* Exercise aim
The lines to copy are those holding the string "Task" in the entries below.

START Study material

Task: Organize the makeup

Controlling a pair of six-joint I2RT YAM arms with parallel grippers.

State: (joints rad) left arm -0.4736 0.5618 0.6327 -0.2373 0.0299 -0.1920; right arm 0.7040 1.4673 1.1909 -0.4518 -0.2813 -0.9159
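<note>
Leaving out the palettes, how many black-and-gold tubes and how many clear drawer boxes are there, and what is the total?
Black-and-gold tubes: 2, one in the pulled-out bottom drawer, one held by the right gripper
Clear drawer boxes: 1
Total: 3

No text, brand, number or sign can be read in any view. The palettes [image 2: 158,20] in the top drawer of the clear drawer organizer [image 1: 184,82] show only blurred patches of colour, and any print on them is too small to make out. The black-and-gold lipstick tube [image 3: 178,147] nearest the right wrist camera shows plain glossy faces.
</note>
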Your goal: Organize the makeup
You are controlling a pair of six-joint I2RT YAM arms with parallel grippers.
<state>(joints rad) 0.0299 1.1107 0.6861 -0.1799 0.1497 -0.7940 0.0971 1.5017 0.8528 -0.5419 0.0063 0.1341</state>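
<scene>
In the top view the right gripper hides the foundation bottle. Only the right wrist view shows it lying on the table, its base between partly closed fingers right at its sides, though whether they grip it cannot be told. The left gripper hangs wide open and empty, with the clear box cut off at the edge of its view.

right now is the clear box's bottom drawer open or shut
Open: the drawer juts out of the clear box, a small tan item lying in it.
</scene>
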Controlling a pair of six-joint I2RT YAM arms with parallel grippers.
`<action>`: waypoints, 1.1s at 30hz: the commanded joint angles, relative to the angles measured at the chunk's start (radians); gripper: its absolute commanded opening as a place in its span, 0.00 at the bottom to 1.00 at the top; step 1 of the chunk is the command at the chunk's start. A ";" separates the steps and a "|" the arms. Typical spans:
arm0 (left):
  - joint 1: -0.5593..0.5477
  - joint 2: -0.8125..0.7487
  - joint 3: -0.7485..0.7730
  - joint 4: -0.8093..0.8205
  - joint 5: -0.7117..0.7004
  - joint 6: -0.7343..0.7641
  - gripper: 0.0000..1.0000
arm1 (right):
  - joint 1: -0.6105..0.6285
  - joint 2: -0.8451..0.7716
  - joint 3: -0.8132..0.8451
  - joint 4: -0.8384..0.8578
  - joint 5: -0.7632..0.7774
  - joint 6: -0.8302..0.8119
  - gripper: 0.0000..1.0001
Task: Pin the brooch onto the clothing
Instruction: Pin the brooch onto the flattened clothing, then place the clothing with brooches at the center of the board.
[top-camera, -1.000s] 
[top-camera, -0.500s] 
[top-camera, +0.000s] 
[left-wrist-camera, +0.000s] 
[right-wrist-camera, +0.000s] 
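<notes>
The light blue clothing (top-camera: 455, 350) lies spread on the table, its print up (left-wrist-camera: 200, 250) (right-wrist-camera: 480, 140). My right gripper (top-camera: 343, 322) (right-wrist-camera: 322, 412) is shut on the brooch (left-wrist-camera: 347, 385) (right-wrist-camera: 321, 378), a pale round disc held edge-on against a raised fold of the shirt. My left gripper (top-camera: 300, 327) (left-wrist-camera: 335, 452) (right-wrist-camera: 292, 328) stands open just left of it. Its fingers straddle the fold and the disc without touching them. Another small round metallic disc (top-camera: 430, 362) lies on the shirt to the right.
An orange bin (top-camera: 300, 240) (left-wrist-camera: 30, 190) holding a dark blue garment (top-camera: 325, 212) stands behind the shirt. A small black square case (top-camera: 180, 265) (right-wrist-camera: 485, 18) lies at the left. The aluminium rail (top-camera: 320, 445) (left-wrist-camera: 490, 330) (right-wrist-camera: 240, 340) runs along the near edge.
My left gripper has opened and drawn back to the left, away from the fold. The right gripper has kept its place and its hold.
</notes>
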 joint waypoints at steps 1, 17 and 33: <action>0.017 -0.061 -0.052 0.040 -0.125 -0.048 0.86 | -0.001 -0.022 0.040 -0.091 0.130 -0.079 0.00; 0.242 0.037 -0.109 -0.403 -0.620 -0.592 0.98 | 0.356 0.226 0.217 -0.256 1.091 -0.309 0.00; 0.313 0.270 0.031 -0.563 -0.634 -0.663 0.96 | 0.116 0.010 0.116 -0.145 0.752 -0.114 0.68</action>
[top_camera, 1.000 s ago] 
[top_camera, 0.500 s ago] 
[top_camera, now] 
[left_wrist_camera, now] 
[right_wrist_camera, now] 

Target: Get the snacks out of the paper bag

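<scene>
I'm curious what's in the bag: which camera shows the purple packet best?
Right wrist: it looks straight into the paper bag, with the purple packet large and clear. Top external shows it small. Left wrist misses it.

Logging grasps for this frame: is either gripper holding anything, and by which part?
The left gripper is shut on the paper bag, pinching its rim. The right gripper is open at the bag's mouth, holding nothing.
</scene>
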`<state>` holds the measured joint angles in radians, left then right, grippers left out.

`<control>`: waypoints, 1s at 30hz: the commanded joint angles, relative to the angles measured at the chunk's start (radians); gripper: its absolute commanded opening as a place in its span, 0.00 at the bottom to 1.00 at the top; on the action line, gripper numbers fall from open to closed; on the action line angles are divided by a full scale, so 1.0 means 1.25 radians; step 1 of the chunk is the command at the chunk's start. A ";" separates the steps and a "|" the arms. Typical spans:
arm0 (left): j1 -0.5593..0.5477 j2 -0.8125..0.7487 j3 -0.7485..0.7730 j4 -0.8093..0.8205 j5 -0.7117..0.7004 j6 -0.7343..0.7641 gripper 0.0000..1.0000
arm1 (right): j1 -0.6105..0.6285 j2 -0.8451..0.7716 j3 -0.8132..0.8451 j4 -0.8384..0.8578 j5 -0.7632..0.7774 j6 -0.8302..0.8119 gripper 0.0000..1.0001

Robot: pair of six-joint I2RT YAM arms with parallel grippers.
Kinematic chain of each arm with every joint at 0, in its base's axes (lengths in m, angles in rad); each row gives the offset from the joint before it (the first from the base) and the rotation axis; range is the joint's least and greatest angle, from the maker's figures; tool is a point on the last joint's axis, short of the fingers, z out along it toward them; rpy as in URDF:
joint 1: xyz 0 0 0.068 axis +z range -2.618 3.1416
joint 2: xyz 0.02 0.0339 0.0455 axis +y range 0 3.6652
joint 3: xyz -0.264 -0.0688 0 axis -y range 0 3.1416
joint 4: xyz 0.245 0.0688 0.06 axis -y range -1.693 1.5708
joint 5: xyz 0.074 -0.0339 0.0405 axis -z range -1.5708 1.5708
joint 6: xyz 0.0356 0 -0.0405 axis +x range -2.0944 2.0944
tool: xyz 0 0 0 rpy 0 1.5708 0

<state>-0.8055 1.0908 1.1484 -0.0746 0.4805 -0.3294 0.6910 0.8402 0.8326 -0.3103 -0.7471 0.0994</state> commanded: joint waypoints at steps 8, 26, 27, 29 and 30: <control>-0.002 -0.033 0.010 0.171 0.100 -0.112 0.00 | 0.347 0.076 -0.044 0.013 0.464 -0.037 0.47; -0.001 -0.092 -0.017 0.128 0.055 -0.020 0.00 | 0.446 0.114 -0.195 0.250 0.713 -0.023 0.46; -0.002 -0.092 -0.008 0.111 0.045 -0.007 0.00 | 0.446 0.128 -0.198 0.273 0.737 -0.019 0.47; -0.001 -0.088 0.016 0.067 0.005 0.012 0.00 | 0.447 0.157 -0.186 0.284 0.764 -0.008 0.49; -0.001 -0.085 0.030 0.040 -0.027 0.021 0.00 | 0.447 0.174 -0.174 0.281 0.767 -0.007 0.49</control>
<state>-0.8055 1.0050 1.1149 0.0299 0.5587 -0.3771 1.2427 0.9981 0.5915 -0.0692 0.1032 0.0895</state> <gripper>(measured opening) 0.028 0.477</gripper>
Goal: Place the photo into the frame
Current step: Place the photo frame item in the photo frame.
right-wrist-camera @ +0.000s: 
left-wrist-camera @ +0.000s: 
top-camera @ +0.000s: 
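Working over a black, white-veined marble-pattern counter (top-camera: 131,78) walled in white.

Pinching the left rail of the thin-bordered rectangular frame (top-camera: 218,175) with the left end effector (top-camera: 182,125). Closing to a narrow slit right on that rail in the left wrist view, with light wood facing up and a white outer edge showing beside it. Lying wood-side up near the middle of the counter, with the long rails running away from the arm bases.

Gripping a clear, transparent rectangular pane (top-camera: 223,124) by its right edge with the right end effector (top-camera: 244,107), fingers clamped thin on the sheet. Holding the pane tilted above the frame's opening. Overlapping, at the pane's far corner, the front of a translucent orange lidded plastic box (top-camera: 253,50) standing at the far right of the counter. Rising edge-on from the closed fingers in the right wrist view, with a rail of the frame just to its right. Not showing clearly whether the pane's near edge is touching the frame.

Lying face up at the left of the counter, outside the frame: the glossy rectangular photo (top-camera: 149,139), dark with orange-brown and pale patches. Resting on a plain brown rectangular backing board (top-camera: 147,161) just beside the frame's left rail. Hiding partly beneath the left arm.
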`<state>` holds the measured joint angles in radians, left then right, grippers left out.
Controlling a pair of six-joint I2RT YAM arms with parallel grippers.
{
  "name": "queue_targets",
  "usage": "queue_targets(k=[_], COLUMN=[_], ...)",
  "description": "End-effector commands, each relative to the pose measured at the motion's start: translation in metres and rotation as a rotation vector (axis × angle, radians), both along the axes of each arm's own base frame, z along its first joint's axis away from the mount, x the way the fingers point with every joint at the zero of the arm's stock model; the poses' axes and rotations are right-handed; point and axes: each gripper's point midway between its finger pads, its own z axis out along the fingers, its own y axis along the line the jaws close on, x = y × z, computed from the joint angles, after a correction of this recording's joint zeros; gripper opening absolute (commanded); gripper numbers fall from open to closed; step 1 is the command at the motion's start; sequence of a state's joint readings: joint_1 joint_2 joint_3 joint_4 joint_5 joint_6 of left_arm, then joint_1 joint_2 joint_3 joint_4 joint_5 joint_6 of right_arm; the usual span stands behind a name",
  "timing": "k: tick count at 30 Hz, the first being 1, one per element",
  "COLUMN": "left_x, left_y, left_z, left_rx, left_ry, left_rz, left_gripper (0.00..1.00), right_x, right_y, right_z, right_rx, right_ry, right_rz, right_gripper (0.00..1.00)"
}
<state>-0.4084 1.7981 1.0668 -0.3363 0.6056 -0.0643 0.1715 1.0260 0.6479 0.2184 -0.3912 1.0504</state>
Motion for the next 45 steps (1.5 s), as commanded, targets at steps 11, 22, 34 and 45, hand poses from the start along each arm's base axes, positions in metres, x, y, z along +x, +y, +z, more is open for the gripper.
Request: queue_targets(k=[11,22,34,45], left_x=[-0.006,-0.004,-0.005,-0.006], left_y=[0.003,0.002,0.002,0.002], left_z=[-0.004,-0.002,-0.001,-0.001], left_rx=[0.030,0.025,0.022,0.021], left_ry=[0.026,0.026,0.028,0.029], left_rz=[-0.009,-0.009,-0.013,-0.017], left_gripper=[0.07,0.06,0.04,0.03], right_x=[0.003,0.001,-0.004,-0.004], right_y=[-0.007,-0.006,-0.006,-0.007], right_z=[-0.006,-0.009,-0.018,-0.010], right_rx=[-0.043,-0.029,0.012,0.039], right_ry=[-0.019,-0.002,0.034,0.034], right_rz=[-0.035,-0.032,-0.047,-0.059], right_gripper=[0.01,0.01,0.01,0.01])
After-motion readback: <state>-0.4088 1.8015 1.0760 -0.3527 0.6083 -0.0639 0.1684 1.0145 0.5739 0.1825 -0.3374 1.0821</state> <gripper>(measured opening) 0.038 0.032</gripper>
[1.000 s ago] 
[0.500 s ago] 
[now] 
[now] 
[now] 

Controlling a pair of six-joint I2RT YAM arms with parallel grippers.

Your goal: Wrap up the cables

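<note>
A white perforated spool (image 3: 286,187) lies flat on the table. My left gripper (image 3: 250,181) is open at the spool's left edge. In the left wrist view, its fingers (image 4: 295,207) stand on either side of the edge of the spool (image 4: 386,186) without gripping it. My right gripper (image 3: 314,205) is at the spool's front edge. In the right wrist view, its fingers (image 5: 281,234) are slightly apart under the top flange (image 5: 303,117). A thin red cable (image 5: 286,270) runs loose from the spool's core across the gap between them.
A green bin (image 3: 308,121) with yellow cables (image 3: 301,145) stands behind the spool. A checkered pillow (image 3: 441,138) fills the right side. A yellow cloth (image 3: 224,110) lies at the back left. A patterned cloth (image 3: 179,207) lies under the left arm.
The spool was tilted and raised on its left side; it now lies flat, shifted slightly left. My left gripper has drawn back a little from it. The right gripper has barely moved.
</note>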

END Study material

* Output below
Task: Organize the makeup
Task: Pin the brooch onto the clothing

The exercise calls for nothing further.